### [Task brief]
Produce as output only the lines below starting at the line with "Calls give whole" and continuing through the line with "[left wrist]", each one exactly as written.

====== Data records

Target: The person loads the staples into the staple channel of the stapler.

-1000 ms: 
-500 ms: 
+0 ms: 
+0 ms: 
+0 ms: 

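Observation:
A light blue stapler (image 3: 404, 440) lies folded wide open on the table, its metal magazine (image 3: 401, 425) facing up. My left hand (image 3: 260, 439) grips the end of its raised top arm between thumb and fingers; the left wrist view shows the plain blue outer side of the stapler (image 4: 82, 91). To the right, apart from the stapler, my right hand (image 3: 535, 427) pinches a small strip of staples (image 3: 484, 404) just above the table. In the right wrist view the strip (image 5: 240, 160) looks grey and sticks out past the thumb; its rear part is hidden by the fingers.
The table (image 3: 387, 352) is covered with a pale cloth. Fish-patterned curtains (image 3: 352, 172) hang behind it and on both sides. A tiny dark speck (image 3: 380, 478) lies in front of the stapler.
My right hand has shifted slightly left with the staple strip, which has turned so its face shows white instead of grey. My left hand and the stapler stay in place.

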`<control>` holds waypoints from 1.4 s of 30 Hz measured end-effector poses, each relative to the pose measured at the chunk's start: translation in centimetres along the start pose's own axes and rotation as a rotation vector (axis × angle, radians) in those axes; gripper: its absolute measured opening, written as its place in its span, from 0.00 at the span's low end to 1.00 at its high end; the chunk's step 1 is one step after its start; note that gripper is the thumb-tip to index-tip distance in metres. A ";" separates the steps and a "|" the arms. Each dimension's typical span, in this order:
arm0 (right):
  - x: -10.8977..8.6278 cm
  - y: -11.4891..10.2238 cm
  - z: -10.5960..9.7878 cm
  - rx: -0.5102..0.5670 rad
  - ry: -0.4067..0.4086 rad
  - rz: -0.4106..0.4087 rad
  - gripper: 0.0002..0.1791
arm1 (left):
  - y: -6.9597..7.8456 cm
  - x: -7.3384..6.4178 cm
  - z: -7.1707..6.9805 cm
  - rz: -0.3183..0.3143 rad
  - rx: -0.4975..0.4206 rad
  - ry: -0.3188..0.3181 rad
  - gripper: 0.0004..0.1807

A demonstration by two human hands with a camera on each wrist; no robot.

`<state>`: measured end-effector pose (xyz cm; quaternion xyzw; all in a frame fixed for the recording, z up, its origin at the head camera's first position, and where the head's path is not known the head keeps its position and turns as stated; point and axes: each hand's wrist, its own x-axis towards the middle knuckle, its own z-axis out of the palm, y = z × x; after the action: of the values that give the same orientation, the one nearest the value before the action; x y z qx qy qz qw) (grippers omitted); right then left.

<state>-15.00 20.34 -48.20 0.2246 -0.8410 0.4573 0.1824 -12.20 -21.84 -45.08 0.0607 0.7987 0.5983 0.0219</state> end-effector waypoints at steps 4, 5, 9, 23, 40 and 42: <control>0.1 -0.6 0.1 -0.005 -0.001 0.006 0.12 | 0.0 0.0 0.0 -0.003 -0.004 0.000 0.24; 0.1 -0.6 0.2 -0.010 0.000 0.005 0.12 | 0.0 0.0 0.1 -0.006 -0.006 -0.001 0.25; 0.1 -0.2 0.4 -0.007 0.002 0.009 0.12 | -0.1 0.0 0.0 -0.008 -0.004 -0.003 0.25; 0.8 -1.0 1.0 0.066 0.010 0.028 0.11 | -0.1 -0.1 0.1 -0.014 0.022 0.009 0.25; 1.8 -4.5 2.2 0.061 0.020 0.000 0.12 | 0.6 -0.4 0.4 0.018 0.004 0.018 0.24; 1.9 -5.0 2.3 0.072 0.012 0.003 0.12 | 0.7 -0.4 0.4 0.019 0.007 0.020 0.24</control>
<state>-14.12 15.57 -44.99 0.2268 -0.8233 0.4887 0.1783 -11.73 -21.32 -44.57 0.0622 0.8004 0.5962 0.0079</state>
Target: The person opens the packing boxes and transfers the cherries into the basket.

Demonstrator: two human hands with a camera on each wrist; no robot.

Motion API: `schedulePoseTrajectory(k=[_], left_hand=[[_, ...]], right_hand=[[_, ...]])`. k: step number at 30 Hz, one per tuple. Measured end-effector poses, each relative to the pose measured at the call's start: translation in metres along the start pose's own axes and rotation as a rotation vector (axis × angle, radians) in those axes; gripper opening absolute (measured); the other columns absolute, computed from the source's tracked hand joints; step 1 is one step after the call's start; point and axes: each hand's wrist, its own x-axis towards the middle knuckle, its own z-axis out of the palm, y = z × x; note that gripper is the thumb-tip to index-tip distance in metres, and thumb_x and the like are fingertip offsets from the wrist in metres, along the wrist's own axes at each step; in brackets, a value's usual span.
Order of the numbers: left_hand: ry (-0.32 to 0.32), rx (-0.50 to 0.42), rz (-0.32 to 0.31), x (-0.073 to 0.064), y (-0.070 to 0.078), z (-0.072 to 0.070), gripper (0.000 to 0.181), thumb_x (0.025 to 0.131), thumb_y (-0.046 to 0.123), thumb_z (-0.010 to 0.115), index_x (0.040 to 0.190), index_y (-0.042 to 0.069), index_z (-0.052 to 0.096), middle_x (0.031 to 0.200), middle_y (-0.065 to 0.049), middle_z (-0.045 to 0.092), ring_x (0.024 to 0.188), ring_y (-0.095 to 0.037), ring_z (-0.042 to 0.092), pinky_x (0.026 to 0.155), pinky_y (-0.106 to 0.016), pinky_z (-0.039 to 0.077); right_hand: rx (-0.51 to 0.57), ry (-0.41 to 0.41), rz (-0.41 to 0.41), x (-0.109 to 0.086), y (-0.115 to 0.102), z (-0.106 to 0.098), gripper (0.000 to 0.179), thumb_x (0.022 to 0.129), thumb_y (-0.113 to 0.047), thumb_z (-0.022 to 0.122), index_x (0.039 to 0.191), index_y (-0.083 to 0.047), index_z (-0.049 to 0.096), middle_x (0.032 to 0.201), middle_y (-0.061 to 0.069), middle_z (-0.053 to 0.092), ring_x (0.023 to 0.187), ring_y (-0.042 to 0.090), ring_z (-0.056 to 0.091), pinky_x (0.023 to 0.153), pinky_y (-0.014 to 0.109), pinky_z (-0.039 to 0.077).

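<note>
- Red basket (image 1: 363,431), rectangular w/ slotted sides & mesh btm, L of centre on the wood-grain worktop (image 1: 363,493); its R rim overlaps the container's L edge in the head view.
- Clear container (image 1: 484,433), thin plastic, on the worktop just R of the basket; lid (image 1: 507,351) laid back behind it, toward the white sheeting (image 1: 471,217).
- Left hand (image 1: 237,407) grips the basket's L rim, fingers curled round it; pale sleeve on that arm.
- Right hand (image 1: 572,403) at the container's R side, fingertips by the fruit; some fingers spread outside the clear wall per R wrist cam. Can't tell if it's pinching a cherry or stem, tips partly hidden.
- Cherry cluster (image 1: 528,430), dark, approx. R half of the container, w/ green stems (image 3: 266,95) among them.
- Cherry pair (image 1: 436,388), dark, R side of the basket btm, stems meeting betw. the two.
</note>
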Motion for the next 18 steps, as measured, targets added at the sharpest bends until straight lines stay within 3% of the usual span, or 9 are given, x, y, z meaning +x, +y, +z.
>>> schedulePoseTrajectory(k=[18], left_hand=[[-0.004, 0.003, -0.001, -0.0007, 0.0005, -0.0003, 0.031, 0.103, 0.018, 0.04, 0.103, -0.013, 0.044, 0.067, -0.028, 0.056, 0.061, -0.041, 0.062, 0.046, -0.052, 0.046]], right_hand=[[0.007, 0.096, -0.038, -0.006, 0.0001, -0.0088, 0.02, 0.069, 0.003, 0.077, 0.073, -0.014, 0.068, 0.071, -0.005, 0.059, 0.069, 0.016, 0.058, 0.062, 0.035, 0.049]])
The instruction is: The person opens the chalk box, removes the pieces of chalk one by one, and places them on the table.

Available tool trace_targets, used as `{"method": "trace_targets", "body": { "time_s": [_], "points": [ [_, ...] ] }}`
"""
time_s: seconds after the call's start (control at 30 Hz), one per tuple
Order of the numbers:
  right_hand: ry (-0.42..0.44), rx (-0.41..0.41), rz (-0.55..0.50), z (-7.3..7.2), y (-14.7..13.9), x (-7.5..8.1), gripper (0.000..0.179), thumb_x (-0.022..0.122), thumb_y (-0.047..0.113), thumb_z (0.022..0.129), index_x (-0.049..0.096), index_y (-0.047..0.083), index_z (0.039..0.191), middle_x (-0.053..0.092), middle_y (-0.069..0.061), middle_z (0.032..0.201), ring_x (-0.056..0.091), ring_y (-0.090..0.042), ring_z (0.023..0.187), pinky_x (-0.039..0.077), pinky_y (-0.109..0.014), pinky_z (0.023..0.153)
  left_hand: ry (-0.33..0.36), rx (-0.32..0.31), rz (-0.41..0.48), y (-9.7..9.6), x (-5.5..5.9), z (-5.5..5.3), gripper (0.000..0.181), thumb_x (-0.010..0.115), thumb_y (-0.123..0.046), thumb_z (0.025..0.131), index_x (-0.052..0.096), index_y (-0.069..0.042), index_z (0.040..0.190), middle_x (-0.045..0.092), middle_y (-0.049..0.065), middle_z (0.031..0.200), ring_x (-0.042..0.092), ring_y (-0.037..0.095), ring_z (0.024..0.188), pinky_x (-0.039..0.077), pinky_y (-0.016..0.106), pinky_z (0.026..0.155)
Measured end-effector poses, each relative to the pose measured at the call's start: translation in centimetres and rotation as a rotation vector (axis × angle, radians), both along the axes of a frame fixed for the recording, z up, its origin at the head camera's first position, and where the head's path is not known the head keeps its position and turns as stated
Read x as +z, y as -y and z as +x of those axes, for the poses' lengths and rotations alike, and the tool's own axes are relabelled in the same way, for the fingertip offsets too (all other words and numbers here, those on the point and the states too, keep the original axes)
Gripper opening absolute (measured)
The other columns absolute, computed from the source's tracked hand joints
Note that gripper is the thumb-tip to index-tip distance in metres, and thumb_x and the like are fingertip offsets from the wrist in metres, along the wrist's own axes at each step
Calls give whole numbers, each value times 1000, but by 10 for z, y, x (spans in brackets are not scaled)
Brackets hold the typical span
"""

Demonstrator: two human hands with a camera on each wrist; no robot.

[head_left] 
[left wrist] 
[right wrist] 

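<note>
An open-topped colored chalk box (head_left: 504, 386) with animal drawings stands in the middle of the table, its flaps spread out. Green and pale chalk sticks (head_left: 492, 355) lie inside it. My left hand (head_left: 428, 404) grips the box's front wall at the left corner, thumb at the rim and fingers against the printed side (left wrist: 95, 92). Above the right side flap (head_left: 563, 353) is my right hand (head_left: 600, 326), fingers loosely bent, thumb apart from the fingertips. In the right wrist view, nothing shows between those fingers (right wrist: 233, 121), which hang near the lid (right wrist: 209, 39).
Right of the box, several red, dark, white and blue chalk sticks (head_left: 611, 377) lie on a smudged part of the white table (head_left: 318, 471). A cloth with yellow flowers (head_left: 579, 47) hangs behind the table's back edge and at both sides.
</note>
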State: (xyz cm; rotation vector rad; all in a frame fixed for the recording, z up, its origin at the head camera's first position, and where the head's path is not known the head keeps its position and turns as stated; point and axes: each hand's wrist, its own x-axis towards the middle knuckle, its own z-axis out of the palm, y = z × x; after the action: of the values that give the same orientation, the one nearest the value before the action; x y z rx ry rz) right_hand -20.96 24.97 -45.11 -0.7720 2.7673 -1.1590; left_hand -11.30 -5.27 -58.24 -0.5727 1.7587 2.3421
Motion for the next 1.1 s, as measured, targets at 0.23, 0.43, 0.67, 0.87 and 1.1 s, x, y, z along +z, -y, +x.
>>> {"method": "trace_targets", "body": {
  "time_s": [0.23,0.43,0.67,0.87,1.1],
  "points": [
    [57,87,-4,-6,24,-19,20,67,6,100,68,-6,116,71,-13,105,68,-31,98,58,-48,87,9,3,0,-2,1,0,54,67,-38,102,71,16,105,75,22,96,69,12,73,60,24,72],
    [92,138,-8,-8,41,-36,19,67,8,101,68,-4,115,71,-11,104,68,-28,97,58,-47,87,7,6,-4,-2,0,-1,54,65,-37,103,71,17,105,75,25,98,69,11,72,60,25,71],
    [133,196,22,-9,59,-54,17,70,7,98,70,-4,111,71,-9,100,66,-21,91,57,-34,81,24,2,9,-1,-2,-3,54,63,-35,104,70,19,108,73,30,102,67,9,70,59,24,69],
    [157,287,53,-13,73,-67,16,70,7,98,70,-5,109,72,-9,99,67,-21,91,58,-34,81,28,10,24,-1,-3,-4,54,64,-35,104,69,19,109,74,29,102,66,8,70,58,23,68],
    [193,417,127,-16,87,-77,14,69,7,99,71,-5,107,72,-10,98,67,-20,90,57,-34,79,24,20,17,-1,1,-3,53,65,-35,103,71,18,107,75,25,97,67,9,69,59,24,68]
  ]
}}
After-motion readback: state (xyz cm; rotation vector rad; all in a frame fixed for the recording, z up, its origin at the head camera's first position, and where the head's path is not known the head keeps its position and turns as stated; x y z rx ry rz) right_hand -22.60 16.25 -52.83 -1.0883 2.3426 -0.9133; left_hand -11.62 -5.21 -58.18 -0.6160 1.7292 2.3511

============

### [Exercise response]
Calls give whole numbers, each value times 1000, but by 10 for z, y, x (spans in brackets are not scaled)
Brackets hold the typical span
"""

Demonstrator: two human hands with a camera on each wrist; no robot.

[head_left] 
[left wrist] 

The output is complete.